Exercise goal:
Once you have read the entries below, write them all out again exactly.

Available data:
────────

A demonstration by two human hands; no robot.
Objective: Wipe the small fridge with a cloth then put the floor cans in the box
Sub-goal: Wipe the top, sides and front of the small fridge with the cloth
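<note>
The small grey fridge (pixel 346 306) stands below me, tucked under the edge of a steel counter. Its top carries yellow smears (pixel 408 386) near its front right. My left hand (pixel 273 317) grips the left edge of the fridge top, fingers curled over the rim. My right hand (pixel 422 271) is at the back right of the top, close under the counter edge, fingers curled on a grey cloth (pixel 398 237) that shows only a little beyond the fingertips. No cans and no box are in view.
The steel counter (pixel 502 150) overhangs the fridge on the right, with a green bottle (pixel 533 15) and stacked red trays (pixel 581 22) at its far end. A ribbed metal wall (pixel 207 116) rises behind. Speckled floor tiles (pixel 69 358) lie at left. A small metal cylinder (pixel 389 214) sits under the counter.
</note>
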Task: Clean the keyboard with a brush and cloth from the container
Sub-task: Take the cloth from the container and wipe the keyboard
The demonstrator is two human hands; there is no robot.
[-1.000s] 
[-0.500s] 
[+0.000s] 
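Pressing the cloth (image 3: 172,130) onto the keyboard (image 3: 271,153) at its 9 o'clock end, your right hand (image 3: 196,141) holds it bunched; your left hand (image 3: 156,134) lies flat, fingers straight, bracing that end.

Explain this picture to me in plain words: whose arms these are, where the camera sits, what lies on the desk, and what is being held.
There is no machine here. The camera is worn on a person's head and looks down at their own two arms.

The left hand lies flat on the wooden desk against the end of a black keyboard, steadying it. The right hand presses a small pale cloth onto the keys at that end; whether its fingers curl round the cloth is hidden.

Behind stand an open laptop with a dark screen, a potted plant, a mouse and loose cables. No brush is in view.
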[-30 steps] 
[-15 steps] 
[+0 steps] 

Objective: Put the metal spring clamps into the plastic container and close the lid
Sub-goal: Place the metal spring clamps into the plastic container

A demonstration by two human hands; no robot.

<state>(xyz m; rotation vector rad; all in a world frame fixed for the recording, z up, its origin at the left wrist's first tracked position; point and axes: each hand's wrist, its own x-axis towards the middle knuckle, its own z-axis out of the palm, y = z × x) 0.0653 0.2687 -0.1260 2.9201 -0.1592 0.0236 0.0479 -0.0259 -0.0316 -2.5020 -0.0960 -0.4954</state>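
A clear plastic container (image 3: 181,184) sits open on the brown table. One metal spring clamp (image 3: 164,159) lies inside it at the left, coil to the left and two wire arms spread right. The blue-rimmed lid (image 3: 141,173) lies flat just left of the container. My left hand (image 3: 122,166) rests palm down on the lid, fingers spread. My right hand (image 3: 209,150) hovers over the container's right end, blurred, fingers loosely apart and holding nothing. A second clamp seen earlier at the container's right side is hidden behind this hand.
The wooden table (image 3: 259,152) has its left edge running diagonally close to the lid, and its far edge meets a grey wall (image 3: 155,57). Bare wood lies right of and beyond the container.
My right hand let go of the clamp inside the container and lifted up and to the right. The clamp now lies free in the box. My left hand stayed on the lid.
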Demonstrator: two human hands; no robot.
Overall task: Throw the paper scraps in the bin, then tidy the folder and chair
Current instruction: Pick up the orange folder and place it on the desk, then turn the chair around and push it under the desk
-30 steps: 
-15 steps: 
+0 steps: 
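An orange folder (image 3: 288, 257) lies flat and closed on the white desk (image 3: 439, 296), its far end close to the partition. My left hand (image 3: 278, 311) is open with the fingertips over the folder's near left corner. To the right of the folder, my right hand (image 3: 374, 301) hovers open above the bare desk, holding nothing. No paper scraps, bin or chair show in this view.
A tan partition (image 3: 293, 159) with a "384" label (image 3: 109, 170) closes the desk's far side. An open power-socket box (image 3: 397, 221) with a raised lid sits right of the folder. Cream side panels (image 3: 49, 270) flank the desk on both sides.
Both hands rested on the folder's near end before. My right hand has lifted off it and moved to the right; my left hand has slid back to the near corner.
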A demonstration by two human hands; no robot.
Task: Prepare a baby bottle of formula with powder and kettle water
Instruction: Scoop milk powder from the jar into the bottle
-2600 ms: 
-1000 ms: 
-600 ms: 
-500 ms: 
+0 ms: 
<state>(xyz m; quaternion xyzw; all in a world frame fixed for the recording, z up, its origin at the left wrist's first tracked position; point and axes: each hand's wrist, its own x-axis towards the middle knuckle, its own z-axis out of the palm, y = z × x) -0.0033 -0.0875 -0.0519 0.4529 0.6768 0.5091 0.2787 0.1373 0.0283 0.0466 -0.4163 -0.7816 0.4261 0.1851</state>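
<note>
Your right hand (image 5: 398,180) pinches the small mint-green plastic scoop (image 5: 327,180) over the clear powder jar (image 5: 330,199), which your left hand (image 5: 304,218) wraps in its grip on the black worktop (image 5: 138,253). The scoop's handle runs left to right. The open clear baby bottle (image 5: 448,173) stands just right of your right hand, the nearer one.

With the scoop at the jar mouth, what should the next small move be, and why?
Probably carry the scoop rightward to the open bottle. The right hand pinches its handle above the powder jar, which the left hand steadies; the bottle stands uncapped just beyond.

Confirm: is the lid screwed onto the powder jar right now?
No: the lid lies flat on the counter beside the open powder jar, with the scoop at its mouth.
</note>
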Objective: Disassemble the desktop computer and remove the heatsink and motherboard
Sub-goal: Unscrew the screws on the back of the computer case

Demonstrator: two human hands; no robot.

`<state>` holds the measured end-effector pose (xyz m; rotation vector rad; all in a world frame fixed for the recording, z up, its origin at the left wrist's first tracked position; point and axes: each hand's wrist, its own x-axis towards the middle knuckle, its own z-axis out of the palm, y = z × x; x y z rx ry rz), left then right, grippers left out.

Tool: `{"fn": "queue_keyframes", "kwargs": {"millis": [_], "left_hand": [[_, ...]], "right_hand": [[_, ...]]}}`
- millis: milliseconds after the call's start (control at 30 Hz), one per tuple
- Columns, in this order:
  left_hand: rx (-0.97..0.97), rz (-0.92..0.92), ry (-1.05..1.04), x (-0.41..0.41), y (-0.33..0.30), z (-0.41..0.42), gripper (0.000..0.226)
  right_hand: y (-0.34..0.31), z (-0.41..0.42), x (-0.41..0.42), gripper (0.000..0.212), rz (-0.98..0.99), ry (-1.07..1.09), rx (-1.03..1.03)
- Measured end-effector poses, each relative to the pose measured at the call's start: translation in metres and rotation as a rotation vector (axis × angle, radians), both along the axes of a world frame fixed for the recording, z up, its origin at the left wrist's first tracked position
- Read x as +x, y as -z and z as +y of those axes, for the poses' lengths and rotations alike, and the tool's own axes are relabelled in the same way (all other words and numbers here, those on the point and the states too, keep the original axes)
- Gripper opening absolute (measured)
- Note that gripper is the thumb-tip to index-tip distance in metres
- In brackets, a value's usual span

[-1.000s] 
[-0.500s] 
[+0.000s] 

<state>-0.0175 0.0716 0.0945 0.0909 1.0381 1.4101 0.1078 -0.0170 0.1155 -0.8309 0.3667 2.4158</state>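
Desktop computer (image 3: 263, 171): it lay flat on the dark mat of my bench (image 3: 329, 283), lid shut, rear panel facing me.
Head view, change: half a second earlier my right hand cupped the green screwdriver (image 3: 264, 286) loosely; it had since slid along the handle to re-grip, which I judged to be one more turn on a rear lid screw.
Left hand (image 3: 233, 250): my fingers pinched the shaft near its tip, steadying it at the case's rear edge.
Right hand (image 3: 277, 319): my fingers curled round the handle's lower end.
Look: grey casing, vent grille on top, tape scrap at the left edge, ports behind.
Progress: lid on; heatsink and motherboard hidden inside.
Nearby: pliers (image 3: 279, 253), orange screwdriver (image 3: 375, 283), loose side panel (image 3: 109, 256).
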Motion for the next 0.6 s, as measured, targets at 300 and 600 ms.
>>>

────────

Exercise output:
A demonstration by two human hands; no robot.
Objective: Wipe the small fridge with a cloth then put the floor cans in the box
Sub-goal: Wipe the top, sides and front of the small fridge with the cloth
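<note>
The small grey fridge (pixel 346 306) stands below me, tucked under the edge of a steel counter. Its top carries yellow smears (pixel 408 386) near its front right. My left hand (pixel 273 317) grips the left edge of the fridge top, fingers curled over the rim. My right hand (pixel 422 271) is at the back right of the top, close under the counter edge, fingers curled on a grey cloth (pixel 398 237) that shows only a little beyond the fingertips. No cans and no box are in view.
The steel counter (pixel 502 150) overhangs the fridge on the right, with a green bottle (pixel 533 15) and stacked red trays (pixel 581 22) at its far end. A ribbed metal wall (pixel 207 116) rises behind. Speckled floor tiles (pixel 69 358) lie at left. A small metal cylinder (pixel 389 214) sits under the counter.
</note>
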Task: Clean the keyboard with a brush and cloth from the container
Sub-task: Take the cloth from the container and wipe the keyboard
The demonstrator is two human hands; there is no robot.
[-1.000s] 
[-0.500s] 
[+0.000s] 
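Pressing the cloth (image 3: 172,130) onto the keyboard (image 3: 271,153) at its 9 o'clock end, your right hand (image 3: 196,141) holds it bunched; your left hand (image 3: 156,134) lies flat, fingers straight, bracing that end.

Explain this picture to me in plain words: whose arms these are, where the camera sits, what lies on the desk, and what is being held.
There is no machine here. The camera is worn on a person's head and looks down at their own two arms.

The left hand lies flat on the wooden desk against the end of a black keyboard, steadying it. The right hand presses a small pale cloth onto the keys at that end; whether its fingers curl round the cloth is hidden.

Behind stand an open laptop with a dark screen, a potted plant, a mouse and loose cables. No brush is in view.
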[-30 steps] 
[-15 steps] 
[+0 steps] 

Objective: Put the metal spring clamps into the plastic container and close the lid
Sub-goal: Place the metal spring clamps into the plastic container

A demonstration by two human hands; no robot.

<state>(xyz m; rotation vector rad; all in a world frame fixed for the recording, z up, its origin at the left wrist's first tracked position; point and axes: each hand's wrist, its own x-axis towards the middle knuckle, its own z-axis out of the palm, y = z × x) 0.0653 0.2687 -0.1260 2.9201 -0.1592 0.0236 0.0479 -0.0259 -0.0316 -2.5020 -0.0960 -0.4954</state>
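A clear plastic container (image 3: 181,184) sits open on the brown table. One metal spring clamp (image 3: 164,159) lies inside it at the left, coil to the left and two wire arms spread right. The blue-rimmed lid (image 3: 141,173) lies flat just left of the container. My left hand (image 3: 122,166) rests palm down on the lid, fingers spread. My right hand (image 3: 209,150) hovers over the container's right end, blurred, fingers loosely apart and holding nothing. A second clamp seen earlier at the container's right side is hidden behind this hand.
The wooden table (image 3: 259,152) has its left edge running diagonally close to the lid, and its far edge meets a grey wall (image 3: 155,57). Bare wood lies right of and beyond the container.
My right hand let go of the clamp inside the container and lifted up and to the right. The clamp now lies free in the box. My left hand stayed on the lid.
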Demonstrator: two human hands; no robot.
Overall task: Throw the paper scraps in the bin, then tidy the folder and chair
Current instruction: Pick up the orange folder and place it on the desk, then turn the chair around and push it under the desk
-30 steps: 
-15 steps: 
+0 steps: 
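An orange folder (image 3: 288, 257) lies flat and closed on the white desk (image 3: 439, 296), its far end close to the partition. My left hand (image 3: 278, 311) is open with the fingertips over the folder's near left corner. To the right of the folder, my right hand (image 3: 374, 301) hovers open above the bare desk, holding nothing. No paper scraps, bin or chair show in this view.
A tan partition (image 3: 293, 159) with a "384" label (image 3: 109, 170) closes the desk's far side. An open power-socket box (image 3: 397, 221) with a raised lid sits right of the folder. Cream side panels (image 3: 49, 270) flank the desk on both sides.
Both hands rested on the folder's near end before. My right hand has lifted off it and moved to the right; my left hand has slid back to the near corner.
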A demonstration by two human hands; no robot.
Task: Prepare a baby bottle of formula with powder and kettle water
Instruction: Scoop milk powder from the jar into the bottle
-2600 ms: 
-1000 ms: 
-600 ms: 
-500 ms: 
+0 ms: 
<state>(xyz m; quaternion xyzw; all in a world frame fixed for the recording, z up, its origin at the left wrist's first tracked position; point and axes: each hand's wrist, its own x-axis towards the middle knuckle, its own z-axis out of the palm, y = z × x) -0.0033 -0.0875 -0.0519 0.4529 0.6768 0.5091 0.2787 0.1373 0.0283 0.0466 -0.4163 -0.7816 0.4261 0.1851</state>
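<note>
Your right hand (image 5: 398,180) pinches the small mint-green plastic scoop (image 5: 327,180) over the clear powder jar (image 5: 330,199), which your left hand (image 5: 304,218) wraps in its grip on the black worktop (image 5: 138,253). The scoop's handle runs left to right. The open clear baby bottle (image 5: 448,173) stands just right of your right hand, the nearer one.

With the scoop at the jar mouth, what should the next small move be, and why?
Probably carry the scoop rightward to the open bottle. The right hand pinches its handle above the powder jar, which the left hand steadies; the bottle stands uncapped just beyond.

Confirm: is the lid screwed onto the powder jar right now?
No: the lid lies flat on the counter beside the open powder jar, with the scoop at its mouth.
</note>
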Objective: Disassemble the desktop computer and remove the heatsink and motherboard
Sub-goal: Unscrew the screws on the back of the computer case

Demonstrator: two human hands; no robot.

`<state>` holds the measured end-effector pose (xyz m; rotation vector rad; all in a world frame fixed for the recording, z up, its origin at the left wrist's first tracked position; point and axes: each hand's wrist, its own x-axis towards the middle knuckle, its own z-axis out of the palm, y = z × x; x y z rx ry rz), left then right, grippers left out.

Tool: `{"fn": "queue_keyframes", "kwargs": {"millis": [_], "left_hand": [[_, ...]], "right_hand": [[_, ...]]}}`
- millis: milliseconds after the call's start (control at 30 Hz), one per tuple
- Columns, in this order:
  left_hand: rx (-0.97..0.97), rz (-0.92..0.92), ry (-1.05..1.04), x (-0.41..0.41), y (-0.33..0.30), z (-0.41..0.42), gripper (0.000..0.226)
  right_hand: y (-0.34..0.31), z (-0.41..0.42), x (-0.41..0.42), gripper (0.000..0.212), rz (-0.98..0.99), ry (-1.07..1.09), rx (-1.03..1.03)
- Measured end-effector poses, each relative to the pose measured at the call's start: translation in metres and rotation as a rotation vector (axis × angle, radians), both along the axes of a world frame fixed for the recording, z up, its origin at the left wrist's first tracked position
- Read x as +x, y as -z and z as +y of those axes, for the poses' lengths and rotations alike, and the tool's own axes are relabelled in the same way (all other words and numbers here, those on the point and the states too, keep the original axes)
- Gripper opening absolute (measured)
- Note that gripper is the thumb-tip to index-tip distance in metres
- In brackets, a value's usual span

[-1.000s] 
[-0.500s] 
[+0.000s] 

<state>-0.0175 0.0716 0.0945 0.0909 1.0381 1.4101 0.1078 -0.0170 0.1155 -0.8309 0.3667 2.4158</state>
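Desktop computer (image 3: 263, 171): it lay flat on the dark mat of my bench (image 3: 329, 283), lid shut, rear panel facing me.
Head view, change: half a second earlier my right hand cupped the green screwdriver (image 3: 264, 286) loosely; it had since slid along the handle to re-grip, which I judged to be one more turn on a rear lid screw.
Left hand (image 3: 233, 250): my fingers pinched the shaft near its tip, steadying it at the case's rear edge.
Right hand (image 3: 277, 319): my fingers curled round the handle's lower end.
Look: grey casing, vent grille on top, tape scrap at the left edge, ports behind.
Progress: lid on; heatsink and motherboard hidden inside.
Nearby: pliers (image 3: 279, 253), orange screwdriver (image 3: 375, 283), loose side panel (image 3: 109, 256).
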Motion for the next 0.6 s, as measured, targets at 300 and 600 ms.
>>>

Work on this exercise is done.